Mijn thema van deze week is 'oud-en-nieuw'. Nog steeds twijfel ik over een internetverbinding thuis en op de cursus Digisterker ging het nu over Veiligheid. Het oude gevoel bekroop mij, toen ik even een internetverbinding thuis had: jawel!, ik hoorde toen tot de avant-garde: ik had al heel vroeg internet. Tot dat gevoel me bekroop: die computer is een Aanwezigheid in huis: die bekijkt je, houdt je in de gaten. En nu brengt het alleen nog per boek me verdiepen in het bedienen van een iPad een soort haast-gevoel over me, een stress-hormoon ofzo, waar ik helemaal geen zin in heb.

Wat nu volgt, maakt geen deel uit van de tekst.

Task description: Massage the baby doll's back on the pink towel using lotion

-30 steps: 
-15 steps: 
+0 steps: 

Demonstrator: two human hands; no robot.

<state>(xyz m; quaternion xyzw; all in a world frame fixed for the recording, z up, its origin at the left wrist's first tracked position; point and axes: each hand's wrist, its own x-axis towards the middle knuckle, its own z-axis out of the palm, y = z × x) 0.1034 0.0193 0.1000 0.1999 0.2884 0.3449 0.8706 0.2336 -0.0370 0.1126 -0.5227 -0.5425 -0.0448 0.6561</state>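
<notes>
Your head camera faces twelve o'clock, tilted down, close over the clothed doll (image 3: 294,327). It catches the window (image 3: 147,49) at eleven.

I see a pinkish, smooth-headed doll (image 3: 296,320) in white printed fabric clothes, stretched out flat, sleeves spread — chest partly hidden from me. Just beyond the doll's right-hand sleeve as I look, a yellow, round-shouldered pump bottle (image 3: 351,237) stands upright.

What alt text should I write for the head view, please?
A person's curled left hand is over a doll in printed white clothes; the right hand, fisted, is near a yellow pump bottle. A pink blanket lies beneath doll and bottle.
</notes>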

Maar misschien wordt het stress-hormoon niet daardoor geactiveerd, maar door al het gedoe rondom mijn werk. Ben je beheerder-af en heb ik betaald verlof, maar in het gespreksverslag dat je dan krijgt word je afgeschilderd als een bijna werkweigeraar, vol eisen en wensen, die zelf is afgestevend op een onwerkbare situatie. Dus energie steken in een aanvullende tekst. Dan ben je meer bezig met je werk, dan toen ik werkte. Maar ik had me voorgenomen om dat welgemoed te doen. Maar ten diepste voelt het ook aan als: de mens die eigenlijk nooit verder is gekomen dan dierengedrag: territoriumdrift, machtsgedoe, lijfsbehoud... Waar is het mededogen, de welwillendheid? ... Het is zo'n schrale werkelijkheid...
Welgemoed: omdat ik dat dan doe in het wijkatelier, vlakbij mijn huis, na eerst een ontbijtje voor 1,50 verorberd te hebben: gekookt eitje, warme broodjes uit de oven, jus, koffie, gesneden tomaatjes en komkommertjes, allemaal klaargemaakt door een vrijwilliger. Gewoon gezellig kletsen aan een grote tafel. En dat voelt 'oud' aan: deze gemoedelijkheid, gewone mensen die over gewone dingen praten: dit was voor mij de honing bij het werk waarmee ik mijn dagelijks brood verdiende: beheerder zijn in een wijkcentrum...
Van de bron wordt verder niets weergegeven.